Up until Friday, I’ve worn running shoes while outside more often than I’ve worn boots. I think I’ve shovelled snow perhaps four times only this winter prior to Feb. 5, and none of that was particularly backbreaking.

Is this the result of climate change we’re experiencing, or is it just a fluke?

We had been forewarned about a polar vortex system that was likely to hit this region, either late in January or early February. When it didn’t happen in January, there was a sigh of relief. And then the forecast for the first week in February actually looked favourable, with temperatures reaching above zero by Feb. 5. But something obviously happened during the first few days of this month, and forecasters did an about-face.

Maybe this is finally the much-anticipated polar vortex we had been expecting. As of the weekend, the seven-day forecast through tomorrow was something only a polar bear would enjoy. It’s always the “feels like” part of the forecast that grabs my attention the most, and I’m not liking what I’m seeing. Minus 18 and minus 20 aren’t good numbers.

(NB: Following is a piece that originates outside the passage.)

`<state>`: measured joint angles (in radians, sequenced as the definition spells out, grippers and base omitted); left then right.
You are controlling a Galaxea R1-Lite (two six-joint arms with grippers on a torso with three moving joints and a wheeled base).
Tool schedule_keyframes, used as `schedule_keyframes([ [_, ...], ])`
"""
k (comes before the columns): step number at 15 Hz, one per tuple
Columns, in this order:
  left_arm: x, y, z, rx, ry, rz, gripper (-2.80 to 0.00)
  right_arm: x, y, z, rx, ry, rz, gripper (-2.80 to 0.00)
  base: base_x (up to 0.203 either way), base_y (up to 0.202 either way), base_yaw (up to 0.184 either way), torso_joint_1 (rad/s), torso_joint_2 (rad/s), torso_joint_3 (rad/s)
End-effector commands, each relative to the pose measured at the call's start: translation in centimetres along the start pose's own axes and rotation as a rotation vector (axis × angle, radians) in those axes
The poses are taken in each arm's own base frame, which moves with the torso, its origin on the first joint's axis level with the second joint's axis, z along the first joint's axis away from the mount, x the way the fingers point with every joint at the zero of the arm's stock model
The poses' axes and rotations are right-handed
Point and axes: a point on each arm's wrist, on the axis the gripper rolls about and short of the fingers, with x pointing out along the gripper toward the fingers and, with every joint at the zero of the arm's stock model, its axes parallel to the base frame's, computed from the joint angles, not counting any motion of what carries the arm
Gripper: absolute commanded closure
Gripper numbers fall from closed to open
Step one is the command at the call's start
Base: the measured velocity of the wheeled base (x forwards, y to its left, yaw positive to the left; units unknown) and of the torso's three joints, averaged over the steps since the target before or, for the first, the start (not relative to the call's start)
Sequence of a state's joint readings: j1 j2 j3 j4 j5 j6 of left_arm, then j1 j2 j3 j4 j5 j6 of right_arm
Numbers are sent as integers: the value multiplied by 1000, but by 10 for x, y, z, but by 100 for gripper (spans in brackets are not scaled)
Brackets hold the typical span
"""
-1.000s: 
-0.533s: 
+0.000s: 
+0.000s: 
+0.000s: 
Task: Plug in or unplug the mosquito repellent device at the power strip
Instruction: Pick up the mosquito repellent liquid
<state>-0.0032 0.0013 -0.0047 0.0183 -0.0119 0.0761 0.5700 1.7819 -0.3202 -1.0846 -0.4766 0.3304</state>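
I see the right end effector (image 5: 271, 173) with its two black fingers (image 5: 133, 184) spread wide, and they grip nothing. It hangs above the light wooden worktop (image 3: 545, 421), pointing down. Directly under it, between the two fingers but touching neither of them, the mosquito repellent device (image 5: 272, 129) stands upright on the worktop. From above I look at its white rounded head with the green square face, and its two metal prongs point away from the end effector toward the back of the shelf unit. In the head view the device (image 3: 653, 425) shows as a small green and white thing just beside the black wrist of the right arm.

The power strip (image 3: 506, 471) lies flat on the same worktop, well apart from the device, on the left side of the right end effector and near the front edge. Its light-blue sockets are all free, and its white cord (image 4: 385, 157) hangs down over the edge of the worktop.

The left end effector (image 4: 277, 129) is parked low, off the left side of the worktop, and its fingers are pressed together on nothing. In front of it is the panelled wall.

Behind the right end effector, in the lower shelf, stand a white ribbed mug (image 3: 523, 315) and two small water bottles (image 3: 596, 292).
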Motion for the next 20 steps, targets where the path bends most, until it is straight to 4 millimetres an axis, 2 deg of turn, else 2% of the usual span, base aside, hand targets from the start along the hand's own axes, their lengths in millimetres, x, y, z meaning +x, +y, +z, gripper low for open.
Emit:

Winter is my fourth favourite season. The good news is that March is less than 20 days away, and then spring arrives just a short time after that. Maybe the groundhog was onto something when he predicted an early spring.

Until then, it would seem it’s back to the boots and parka for the time being and hopefully not so much the shovel. On the bright side, maybe this is just what we need during this pandemic – to be driven back into our homes.

Hang tough. Spring is right around the corner.